I suspect at the time I was also hoping that we could incentivize very widespread adoption of OCSP Stapling, which would improve privacy and reduce dependency on our OCSP resolver. I may have figured that if we made SCTs available over OCSP, that would be a strong encouragement, once browser enforcement did roll out, for subscribers to implement stapling.
Since then we’ve found that stapling is poorly implemented in a lot of web browsers, and concluded that we’re not likely to see most subscribers implementing stapling.
And also, of course, browsers started enforcing CT. When that change was announced, we wanted to make sure all of our subscribers’ certificates would keep working without onerous interventions, so we chose the X.509v3 extension approach, as did most CAs.
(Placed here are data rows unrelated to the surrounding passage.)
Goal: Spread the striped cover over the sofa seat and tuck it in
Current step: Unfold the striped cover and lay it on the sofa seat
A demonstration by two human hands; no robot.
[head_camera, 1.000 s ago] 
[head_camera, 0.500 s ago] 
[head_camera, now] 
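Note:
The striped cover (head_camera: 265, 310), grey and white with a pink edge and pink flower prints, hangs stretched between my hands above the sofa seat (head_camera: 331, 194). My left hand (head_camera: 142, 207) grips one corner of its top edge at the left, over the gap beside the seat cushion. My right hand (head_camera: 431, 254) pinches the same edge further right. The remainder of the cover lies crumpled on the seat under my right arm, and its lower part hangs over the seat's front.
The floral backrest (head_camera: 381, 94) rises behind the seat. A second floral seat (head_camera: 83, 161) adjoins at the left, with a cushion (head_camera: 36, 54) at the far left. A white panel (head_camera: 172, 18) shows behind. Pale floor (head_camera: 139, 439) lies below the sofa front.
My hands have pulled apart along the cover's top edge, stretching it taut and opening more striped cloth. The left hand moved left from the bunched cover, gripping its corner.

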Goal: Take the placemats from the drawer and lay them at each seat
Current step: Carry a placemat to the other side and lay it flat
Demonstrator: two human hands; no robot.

We decided that we didn’t want to implement an option to leave the SCTs out of the cert and deliver them in OCSP, because this would have added considerable complexity to our issuance and OCSP signing pipelines for very marginal gains.
@roland reminded me that our other, probably more significant, concern at the time was that, to embed SCTs in X.509, we'd have to block issuance on getting SCTs. In the absence of enforcement, that felt like it would put pressure on availability and issuance latency without a corresponding gain. Of course, with enforcement on horizon that calculus shifted. We've been happily surprised by how little CT submission has affected our availability. We have had some small outages due to CT submission but overall it's been fine.